Morgan Oats - 11 February 2019

Why is performance availability and cost optimization on z/OS so difficult? z/OS has a richer source of machine-generated performance and configuration data than any other enterprise computing platform in the form of RMF and SMF data, so the problem certainly isn’t a lack of data.

The difficulty likely has to deal with the increased complexity and size/scope of the infrastructure, the extreme amounts of data that is produced and must be constantly assessed and analyzed, the reduction of true experts due to retirements, and the industry’s reliance on code-heavy, static, SAS/MXG reports.

So, what can be done about it? IntelliMagic’s Managing Director, Brent Phillips, and Senior Performance Consultant, Jerry Street, recently took on this topic in the webinar, “Best Practices for z/OS Application Infrastructure Availability in 2019.”

Here’s a look at 10 of those best practices.

1. Give the Team a Technological Force Multiplier

With historically low headcount ratios and an accelerating skills gap, a process such as SAS/MXG that requires deep expertise to both write and interpret reports is no longer feasible as it once was.

Additionally, teams don’t need another reporting tool – they already have more reports than they can feasibly manage. What they need is a force-multiplier in the form of allowing the machine to handle the automating of the analysis and interpretation of the data.

In short, stop using an abacus when you have a calculator. Empower IT staff with the power of the machine to help them make more educated decisions without manually poring over thousands of reports.

When utilized correctly, and combined with human expert knowledge, Artificial Intelligence (AI) will dramatically simplify and streamline complex processes and tasks for performance and capacity teams. Teams who are encouraged to be proactive will be able to take advantage of the numerous benefits AI offers.

2. Interpret the Data with Machine-Powered Contextual Analysis

For z/OS performance analysts, the process of generating reports from RMF and SMF data and eyeballing many static reports to try to determine whether they represent performance risks, problems, or infrastructure inefficiencies is a challenge too unfeasible to achieve optimal performance and cost efficiency.

Smart algorithms can interpret the metrics in the context of the infrastructure capabilities and best practices to provide true predictive capabilities.
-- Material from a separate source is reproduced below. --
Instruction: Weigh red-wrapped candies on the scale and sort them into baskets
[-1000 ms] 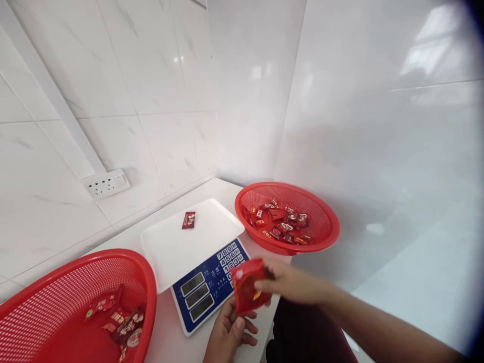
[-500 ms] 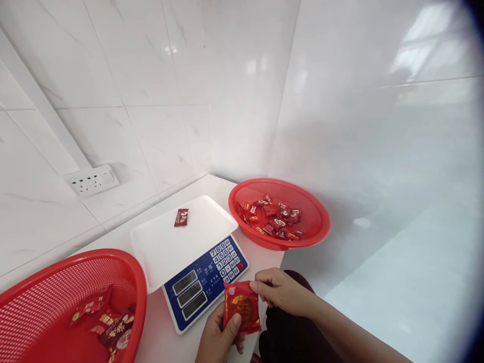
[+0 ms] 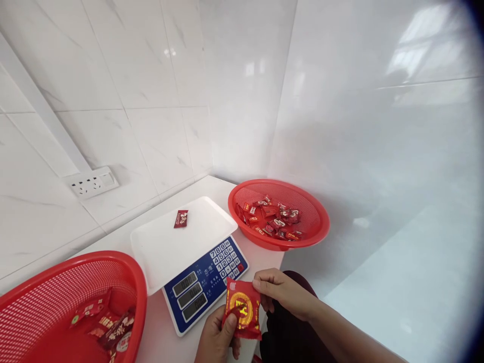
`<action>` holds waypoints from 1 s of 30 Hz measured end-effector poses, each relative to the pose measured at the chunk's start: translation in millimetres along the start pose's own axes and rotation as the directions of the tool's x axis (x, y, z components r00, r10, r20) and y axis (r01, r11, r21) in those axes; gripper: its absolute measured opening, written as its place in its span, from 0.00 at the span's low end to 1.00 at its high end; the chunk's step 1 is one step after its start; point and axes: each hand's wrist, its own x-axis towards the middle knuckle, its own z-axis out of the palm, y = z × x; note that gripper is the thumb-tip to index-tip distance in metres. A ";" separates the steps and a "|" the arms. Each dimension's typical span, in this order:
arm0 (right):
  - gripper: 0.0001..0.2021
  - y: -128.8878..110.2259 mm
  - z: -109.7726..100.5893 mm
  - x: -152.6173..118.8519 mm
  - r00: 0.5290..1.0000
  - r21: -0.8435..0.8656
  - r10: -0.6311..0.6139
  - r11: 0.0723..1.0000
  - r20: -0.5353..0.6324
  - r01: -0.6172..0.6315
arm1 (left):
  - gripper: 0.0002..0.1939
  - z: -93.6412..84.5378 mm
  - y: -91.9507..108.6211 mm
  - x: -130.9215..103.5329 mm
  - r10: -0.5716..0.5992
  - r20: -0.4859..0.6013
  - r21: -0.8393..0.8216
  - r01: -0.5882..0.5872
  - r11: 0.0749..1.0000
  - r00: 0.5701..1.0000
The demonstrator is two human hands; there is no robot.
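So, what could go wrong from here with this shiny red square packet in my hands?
Your left hand and right hand both grip the shiny red square packet with gold print, so pulling might tear it. The round red plastic basket on the right seems to overhang the edge of the white table; a knock could tip it. The small dark-red rectangular packet lies loose on the white scale tray, so a bump may shift it.
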 end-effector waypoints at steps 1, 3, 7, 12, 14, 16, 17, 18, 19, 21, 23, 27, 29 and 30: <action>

And statistical analysis can identify significant workload changes with minimal false positives without killing false negatives.

Attributes of a Force-Multiplying Solution

These two first best practices get to the root of the issue that it is no longer feasible to achieve performance availability and cost optimization without a powerful, modern solution that is dedicated to achieving both of those goals.

So what attributes are necessary of that modern solution?

3. Interactivity

As previously stated, a set of static reports that require manual coding or expert level understanding to know where to investigate further is no longer an effective solution for most environments! Thus, interactivity is an essential feature so analysts can quickly and easily navigate through the data and find root causes, hidden bottlenecks, or other risks.

4. Predicts Problems and is Prescriptive

The status quo has generally been that service disruptions to application availability are unavoidable. Try to keep the environment as optimized as possible, but when there is a disruption to an application, fix it as quickly as possible.

That has led to the popularity of “real-time monitors.” When disruptions are inevitable, a real time monitor will let you know as soon as it occurs so you can put out the fire. But intelligent solutions will be able to predict issues before they ever impact availability by combining an understanding of the hardware capabilities and an environment’s specific workload needs. See Figure 1 below.

Figure 1: Health and Risk Status of Systems
Figure 1: Health and Risk Status of Systems

 

Every bubble in Figure 1 represents the health and risk status for each key metric (x-axis) for every System that is being rated (y-axis). An intelligent, AI-driven solution will have these ratings built-in so as soon as you log in to your interactive dashboard, immediate exceptions (red bubbles) and upcoming risks that should be explored (yellow bubbles) can be immediately identified without needing to code any charts or dashboards.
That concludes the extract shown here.